Human Rights Watch received a list of six missing drivers: two Senegalese nationals, ages 39 and 49; two Malians, 46 and 52; one Burkinabè, 35, and one Ivorian, 47.

All parties to Mali’s armed conflict are bound by international humanitarian law. Under customary laws of war, attacking forces must distinguish at all times between civilians and combatants. Deliberate attacks on civilians and civilian objects are prohibited. Common Article 3 to the four Geneva Conventions of 1949 prohibits the murder and cruel treatment of anyone in custody, whether a civilian or a captured combatant. Serious violations of the laws of war committed with criminal intent—that is, deliberately or recklessly—are war crimes.

The legality of the attack on the fuel convoy would depend on whether the attackers took all feasible steps to verify that the fuel was intended for armed forces use.

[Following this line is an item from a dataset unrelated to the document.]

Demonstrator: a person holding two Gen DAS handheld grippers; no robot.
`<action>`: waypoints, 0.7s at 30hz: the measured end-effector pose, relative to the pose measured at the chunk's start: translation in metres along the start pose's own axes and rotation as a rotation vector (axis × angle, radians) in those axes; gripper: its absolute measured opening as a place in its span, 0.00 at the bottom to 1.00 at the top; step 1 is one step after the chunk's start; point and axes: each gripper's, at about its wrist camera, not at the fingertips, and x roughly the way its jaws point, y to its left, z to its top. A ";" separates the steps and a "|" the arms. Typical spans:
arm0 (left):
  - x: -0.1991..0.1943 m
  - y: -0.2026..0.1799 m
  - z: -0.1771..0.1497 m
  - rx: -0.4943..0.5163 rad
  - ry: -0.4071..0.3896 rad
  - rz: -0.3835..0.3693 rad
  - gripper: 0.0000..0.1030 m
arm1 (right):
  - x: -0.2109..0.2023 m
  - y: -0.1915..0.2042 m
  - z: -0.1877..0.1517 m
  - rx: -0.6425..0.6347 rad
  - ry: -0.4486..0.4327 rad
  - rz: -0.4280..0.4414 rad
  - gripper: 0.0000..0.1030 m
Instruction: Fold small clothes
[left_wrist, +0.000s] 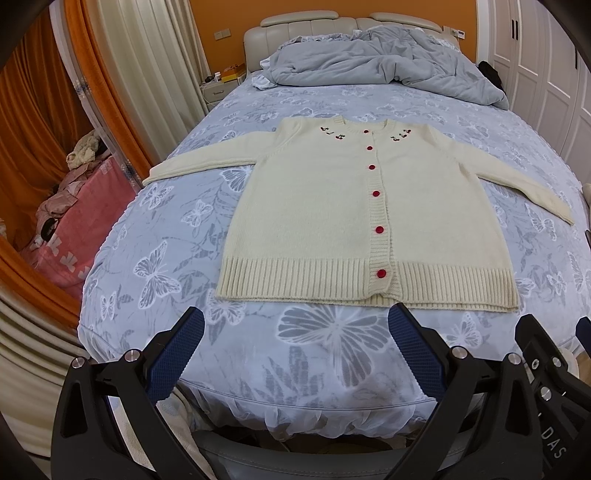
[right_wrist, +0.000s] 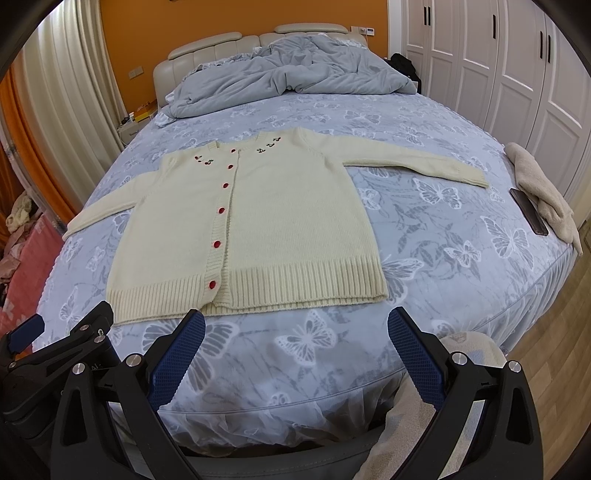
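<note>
A cream knit cardigan with red buttons and cherry embroidery lies flat and face up on the bed, both sleeves spread out; it also shows in the right wrist view. My left gripper is open and empty, held just short of the cardigan's ribbed hem. My right gripper is open and empty, near the hem's right half. Each gripper shows at the edge of the other's view.
The bed has a blue butterfly sheet. A crumpled grey duvet lies at the headboard. A beige cloth and a dark phone lie at the bed's right edge. White wardrobes stand right; pink bedding lies left.
</note>
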 end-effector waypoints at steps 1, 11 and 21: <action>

Whether the attack on the trucks was lawful or not, the cruel treatment and execution of the truck drivers was clearly unlawful, Human Rights Watch said.

“The massacre of truck drivers highlights the need for the Malian authorities to step up efforts to protect civilians and hold those responsible for abuses to account,” Allegrozzi said. “The government should seek assistance from the African Commission on Human and Peoples’ Rights for this effort.”